Girod, KU’s chancellor since 2017, has presided over a period when the university’s role in Lawrence development has expanded sharply. Local reporting in 2025 said his office had a hand in roughly $1 billion in development in Lawrence, including the Gateway District, which KU has described as an unprecedented opportunity to strengthen both KU and Lawrence. That makes his place in the hall of fame about more than campus administration. It reflects the university’s growing influence on housing, construction and the city’s long-term economic trajectory.

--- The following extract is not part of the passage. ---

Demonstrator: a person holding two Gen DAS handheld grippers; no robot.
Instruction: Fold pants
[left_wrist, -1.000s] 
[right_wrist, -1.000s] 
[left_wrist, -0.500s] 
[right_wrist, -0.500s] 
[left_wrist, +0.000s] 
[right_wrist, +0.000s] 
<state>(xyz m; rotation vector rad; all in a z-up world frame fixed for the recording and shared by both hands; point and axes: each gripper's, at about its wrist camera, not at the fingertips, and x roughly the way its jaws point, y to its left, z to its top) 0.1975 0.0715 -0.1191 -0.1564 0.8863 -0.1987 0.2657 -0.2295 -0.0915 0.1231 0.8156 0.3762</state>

Lowe brings another piece of the local leadership network. She has served as president and chief executive of The Chamber of Lawrence since January 2019, after previously working as the chamber’s chief operations officer. Before that, she worked in banking and as a financial investigator with the U.S. Attorney’s Office, giving her a background that links finance, public service and business recruitment. She also holds a finance degree from Fort Hays State University.
Together, the four honorees show why the Hall of Fame matters beyond the banquet itself. It ties Lawrence’s business identity to the institutions that shape daily life, from parish halls and classroom lessons to major campus projects and the chamber’s economic agenda.